Bjørn Lomborg (1965-) ist ein dänischer Buchautor und Gründer des Think Tanks Copenhagen Consensus Center. Lomborg ist in den Medien präsent. In wissenschaftlichen Fachzeitschriften hat er bisher fast ausschließlich Kommentare und Meinungsartikel publiziert. Er stand bzw. steht zudem in Verbindung mit vielen konservativen und libertären Think Tanks wie dem Competitive Enterprise Institute, der Hoover Institution, dem Heartland Institute, dem Environmental Assessment Institute, der Cooler Heads Coalition und dem Fraser Institute, die unter anderem gezielt die Klimawandel-Kritik vorantreiben. Das Environmental Assessment Institute, mittlerweile ein Teilbereich des Wirtschaftsministeriums in Kopenhagen, wurde zu Beginn der liberal-konservativen Regierung Anders Fogh Rasmussen I (2001–2005) für ihn eingerichtet.

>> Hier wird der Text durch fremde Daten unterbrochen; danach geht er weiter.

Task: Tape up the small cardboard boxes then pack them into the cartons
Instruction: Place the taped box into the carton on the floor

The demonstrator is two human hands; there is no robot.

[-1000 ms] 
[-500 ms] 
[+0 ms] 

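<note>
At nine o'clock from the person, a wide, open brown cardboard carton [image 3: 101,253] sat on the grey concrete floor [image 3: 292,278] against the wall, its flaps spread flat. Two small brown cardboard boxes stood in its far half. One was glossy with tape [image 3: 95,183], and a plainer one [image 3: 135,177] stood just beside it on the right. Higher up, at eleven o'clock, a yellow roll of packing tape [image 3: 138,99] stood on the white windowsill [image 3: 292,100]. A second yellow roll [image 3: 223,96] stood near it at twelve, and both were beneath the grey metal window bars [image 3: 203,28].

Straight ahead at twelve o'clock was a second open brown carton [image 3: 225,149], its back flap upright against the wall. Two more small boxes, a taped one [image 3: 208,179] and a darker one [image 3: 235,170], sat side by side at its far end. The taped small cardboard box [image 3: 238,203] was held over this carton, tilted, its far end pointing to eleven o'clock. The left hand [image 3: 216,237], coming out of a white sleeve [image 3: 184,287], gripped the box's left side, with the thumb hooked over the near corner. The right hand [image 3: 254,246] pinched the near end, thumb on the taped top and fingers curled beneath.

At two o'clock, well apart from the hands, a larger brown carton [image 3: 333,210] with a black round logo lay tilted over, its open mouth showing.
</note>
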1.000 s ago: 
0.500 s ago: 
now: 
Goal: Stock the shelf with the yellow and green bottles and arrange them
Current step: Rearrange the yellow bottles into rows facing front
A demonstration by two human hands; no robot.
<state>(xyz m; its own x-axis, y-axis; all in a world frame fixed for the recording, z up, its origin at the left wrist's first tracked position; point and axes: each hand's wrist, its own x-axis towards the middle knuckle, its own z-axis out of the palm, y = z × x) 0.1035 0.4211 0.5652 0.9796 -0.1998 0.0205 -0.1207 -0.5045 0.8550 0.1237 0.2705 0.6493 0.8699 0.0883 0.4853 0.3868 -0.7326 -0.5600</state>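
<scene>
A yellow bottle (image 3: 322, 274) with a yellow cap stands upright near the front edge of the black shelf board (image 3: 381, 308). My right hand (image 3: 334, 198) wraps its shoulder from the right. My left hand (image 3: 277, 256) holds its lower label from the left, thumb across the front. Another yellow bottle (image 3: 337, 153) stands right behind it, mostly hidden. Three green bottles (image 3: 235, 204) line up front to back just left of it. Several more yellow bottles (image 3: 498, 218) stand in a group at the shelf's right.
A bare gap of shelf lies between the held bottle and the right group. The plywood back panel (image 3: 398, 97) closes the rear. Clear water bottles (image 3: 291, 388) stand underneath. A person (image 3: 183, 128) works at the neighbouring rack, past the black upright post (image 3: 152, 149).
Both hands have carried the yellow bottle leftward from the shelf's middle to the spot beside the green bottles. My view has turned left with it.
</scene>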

Bekannt wurde Lomborg mit dem kontrovers diskutierten Bestseller „The Skeptical Environmentalist “ (dt. „Apocalypse No! Wie sich die menschlichen Lebensgrundlagen wirklich entwickeln “) sowie durch das seit 2002 laufende Projekt Copenhagen Consensus zur Prioritätensetzung bei der weltweiten Entwicklungspolitik.
Bjørn Lomborg stammt aus Frederiksberg nördlich von Kopenhagen und schloss 1991 sein Studium der Politikwissenschaft an der Universität Aarhus ab. Danach trat er eine Doktorandenstelle am Institut für Politikwissenschaft der Universität Kopenhagen an, von dem er 1994 zum Dr. phil. promoviert wurde. Anschließend kehrte er an das Institut für Politikwissenschaft (Institut for Statskundskab) an der Universität Aarhus zurück, an der er vor allem Statistik unterrichtete. 1997 wurde er zum Lektor befördert und erreichte damit Professorenstatus.
Weltweit bekannt wurde Lomborg, als er 1998 sein Buch „Verdens sande tilstand“ (wörtlich: „Der Welt wahrer Zustand“; 2001 auch in Englisch: „The Skeptical Environmentalist: Measuring the Real State of the World“ veröffentlichte. Darin spielen viele Komponenten neben der angeblich globalen Erwärmung eine Rolle: Überbevölkerung, Energieressourcenabbau, überproportionale Entwaldung, Verlust von Tier- und Pflanzenarten, fortschreitender Wassermangel, mögliche Ursachen ebenso wie Folgen des Klimawandels. Grundlage dafür war die Beschäftigung mit Thesen Julian L. Simons und einem Wired-Interview mit demselben.
Bei Gegnern der sog. Umweltschutzpolitik wurde Lomborg populär. So berief ihn der konservative Ministerpräsident Anders Fogh Rasmussen 2002 zum Direktor des neu errichteten dänischen „Institut for Miljøvurdering“ (Institut für Umweltbeurteilung). Im April 2004 erklärte ihn das Time Magazine zu einem der „100 einflussreichsten Menschen der Welt“. Von 20.000 Lesern der Politikzeitschriften „Foreign Policy und Prospect“ wurde er Ende 2005 auf Platz 14 der „20 wichtigsten Intellektuellen der Welt“ gewählt. 2004 ging er nach Aarhus zurück und nahm im folgenden Jahr eine Stellung an der Copenhagen Business School an.
In seinem Buch The Skeptical Environmentalist griff Lomborg die Ansicht an, der allgemeine Zustand der Umwelt verschlechtere sich zunehmend. Ausgehend von statistischem Material versuchte er zu beweisen, dass der Zustand der Umwelt sich verbessert habe, und forderte daher, zum Beispiel weniger staatliche Gelder für die Klimapolitik zu verwenden. Er stieß dabei in den Medien auf große Resonanz und gerade bei Gegnern der Umweltschutzpolitik auf Zustimmung.